Sign of the Kiwi owner Eric Devos
Sign of the Kiwi owner Eric Devos was farewelled at the Port Hills cafe and bar where he became a familiar Christchurch host.

Sign of the Kiwi owner Eric Devos was farewelled in Christchurch on Tuesday at the Port Hills cafe and bar that became closely tied to his personality, hospitality and sense of community.

Local reporting said family, friends, staff and regular customers gathered at the historic cafe to remember Devos, who died last month. The service placed his life in the building where many Christchurch residents knew him: a hilltop stop for coffee, food, views, walkers, cyclists, visitors and regulars who treated the Sign of the Kiwi as more than a transaction.

This is today's founder and local-operator story for Christchurch Bulletin because Devos was not simply associated with a venue. He was the owner and public face of a revived Christchurch hospitality landmark. Earlier reporting said he became the sole guardian of the Sign of the Kiwi in 2017 when the restored heritage building welcomed people again after years of earthquake-related closure and repair. His family described how he made tables with friends, painted the counter and shaped the cafe around warmth, humour and everyday welcome.

The Sign of the Kiwi has unusual weight in Christchurch because it is both a hospitality business and a heritage place. It sits on the Port Hills at a point where local memory, recreation and tourism overlap. People stop there after walks, rides and drives. Families take visitors there to look over the city. The building itself carries history, but hospitality determines whether that history feels alive. Devos appears to have understood that distinction clearly.

His path to the cafe was also a local business story. According to the farewell report, Devos and his wife Kimberli moved to New Zealand in 2002. He became known as a French food operator delivering sandwiches to workplaces, later opened a bookings-only restaurant, and after the earthquakes collected a van from Wellington and turned it into a coffee cart. Those details show the practical, adaptive side of small hospitality: finding a format, building a customer base, and keeping work moving when the city changes around you.
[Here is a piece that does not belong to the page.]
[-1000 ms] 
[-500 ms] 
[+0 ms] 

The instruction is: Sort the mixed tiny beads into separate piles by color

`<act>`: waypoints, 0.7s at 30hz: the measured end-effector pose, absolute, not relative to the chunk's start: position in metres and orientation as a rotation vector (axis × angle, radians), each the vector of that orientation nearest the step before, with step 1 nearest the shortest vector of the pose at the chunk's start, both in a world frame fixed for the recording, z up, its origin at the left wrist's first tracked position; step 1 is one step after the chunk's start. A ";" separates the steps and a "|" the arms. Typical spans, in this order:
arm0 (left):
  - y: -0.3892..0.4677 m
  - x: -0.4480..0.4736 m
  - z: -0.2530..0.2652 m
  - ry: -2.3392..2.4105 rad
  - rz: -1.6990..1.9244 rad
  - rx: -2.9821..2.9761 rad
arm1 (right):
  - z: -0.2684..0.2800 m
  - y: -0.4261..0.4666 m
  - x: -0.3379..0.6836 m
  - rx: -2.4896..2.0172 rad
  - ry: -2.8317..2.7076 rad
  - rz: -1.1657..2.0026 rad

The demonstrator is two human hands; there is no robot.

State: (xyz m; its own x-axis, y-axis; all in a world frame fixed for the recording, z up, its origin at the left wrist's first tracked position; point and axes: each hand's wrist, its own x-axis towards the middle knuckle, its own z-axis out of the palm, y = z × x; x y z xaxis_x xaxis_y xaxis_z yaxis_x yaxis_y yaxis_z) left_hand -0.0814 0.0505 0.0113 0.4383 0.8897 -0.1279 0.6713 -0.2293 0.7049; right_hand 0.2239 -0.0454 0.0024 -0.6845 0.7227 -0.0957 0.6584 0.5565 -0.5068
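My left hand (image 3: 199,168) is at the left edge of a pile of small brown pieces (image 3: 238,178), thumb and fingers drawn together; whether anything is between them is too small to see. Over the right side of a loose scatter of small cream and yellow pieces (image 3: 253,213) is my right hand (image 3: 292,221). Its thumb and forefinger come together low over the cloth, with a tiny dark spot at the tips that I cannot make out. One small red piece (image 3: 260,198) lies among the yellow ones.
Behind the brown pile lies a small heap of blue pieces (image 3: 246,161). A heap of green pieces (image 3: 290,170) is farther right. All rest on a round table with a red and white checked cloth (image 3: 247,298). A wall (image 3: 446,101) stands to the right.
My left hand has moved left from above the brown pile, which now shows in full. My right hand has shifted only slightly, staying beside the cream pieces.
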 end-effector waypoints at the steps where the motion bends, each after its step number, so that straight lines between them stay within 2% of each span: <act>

An earlier local report after Devos' death said he was known for generosity, including school visits where children could learn about his French background. It also said he banned disposable takeaway coffee cups at the cafe in 2017 and created a mug wall where regulars could leave their own cups. Those decisions help explain why Tuesday's farewell drew more than formal condolences. They describe an operator who put values into small systems customers could see.

The tributes from his family, as reported, focused on welcome, humour, food, language, nature and the way he made people feel at home. His daughter Madeleine described him as someone who connected with people regardless of background. His daughter Amelie spoke about his kindness and the French language they shared. The direct quotes are family grief, but the public meaning is broader: hospitality businesses often become community spaces because of the person setting the tone.

Christchurch has lost a distinctive local operator at a place that many residents feel belongs to the city. The future of the Sign of the Kiwi will be watched because venues like this are not easily replaced. They depend on location, heritage, food, staff and systems, but also on a host who gives the place its rhythm.

Devos' legacy is therefore not only the cafe continuing to serve customers. It is the idea that a small hospitality business can hold memory for a city. Every table, coffee, walker's stop and visitor photo at the Sign of the Kiwi now carries a little more of that story.